Copy exactly the stretch of data below from the line with "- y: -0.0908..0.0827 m" through the line with "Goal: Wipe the", including both of those lines.

+++ Supplied data

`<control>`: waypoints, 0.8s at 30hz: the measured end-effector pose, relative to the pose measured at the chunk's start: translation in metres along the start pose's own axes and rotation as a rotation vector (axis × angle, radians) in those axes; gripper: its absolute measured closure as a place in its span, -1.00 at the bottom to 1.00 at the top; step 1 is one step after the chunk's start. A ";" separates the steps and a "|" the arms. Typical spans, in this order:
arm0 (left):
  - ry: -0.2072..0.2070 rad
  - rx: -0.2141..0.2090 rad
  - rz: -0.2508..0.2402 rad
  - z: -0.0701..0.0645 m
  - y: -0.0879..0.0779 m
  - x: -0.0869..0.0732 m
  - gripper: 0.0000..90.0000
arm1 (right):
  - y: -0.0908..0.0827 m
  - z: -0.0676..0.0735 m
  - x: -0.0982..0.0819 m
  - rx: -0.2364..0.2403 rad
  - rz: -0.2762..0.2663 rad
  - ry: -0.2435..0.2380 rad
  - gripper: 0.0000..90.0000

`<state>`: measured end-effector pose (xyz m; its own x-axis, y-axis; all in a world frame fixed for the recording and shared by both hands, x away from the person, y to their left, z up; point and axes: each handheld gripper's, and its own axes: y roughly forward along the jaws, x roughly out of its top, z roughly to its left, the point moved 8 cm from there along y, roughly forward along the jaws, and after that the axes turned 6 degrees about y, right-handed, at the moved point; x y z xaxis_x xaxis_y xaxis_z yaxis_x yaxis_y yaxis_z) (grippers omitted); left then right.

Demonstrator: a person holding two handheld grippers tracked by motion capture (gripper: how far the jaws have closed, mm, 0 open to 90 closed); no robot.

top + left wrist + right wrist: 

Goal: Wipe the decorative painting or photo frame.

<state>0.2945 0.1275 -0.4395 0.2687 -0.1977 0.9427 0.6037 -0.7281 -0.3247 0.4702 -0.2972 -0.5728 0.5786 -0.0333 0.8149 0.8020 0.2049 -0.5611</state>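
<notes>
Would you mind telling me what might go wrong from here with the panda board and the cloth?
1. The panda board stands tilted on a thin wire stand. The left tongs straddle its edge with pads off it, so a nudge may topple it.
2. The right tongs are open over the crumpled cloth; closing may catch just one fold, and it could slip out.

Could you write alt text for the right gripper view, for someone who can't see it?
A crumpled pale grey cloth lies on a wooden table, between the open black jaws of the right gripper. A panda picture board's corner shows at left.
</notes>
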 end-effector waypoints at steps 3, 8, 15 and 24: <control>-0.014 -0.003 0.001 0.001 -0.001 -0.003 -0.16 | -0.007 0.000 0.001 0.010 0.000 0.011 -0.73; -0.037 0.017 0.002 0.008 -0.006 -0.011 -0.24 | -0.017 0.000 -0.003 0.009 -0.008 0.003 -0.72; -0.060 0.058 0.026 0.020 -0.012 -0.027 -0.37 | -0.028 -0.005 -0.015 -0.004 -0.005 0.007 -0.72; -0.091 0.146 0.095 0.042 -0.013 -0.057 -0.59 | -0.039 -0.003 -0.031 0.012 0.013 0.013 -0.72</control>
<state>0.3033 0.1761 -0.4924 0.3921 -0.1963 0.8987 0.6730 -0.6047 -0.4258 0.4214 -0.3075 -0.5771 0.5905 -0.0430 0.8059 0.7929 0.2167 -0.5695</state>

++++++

> [Answer to this task]
  - y: -0.0908..0.0827 m
  - z: -0.0676..0.0735 m
  - x: -0.0982..0.0819 m
  - rx: -0.2364..0.2403 rad
  - rz: -0.2762..0.2663 rad
  - ry: -0.2435..0.2380 rad
  - gripper: 0.0000..90.0000

`<state>`: measured end-effector pose (xyz m; its own x-axis, y-axis; all in a world frame fixed for the recording and shared by both hands, x away from the person, y to their left, z up; point and axes: each handheld gripper's, and its own axes: y roughly forward along the jaws, x roughly out of its top, z roughly to its left, the point moved 8 cm from there along y, roughly forward along the jaws, and after that the axes turned 6 degrees about y, right-handed, at the moved point; x y z xaxis_x xaxis_y xaxis_z yaxis_x yaxis_y yaxis_z) (grippers omitted); left then right.

Demonstrator: a person holding two handheld grippers tracked by motion capture (gripper: how far the jaws have closed, mm, 0 open to 90 closed); no robot.

top + left wrist + right wrist: 

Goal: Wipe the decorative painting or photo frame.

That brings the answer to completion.